***** DATA BLOCK *****
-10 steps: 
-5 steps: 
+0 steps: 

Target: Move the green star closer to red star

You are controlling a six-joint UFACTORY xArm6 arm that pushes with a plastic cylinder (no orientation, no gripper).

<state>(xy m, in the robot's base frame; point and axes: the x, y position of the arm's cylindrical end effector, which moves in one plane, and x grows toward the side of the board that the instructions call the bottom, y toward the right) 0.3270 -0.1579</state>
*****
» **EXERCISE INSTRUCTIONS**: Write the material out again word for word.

» **ANSWER AREA**:
-10 steps: 
-5 steps: 
+0 steps: 

Target: Move the green star closer to red star

You are controlling a six-joint UFACTORY xArm6 arm that pushes with a plastic cylinder (no orientation, no gripper).

<state>(xy m, in the robot's base frame; point and axes: the x, y position of the arm's cylindrical end effector, which moves in one plane, and x grows toward the side of the board that the instructions call the bottom, y toward the right) 0.3270 -0.1579</state>

There is nothing else to this exercise.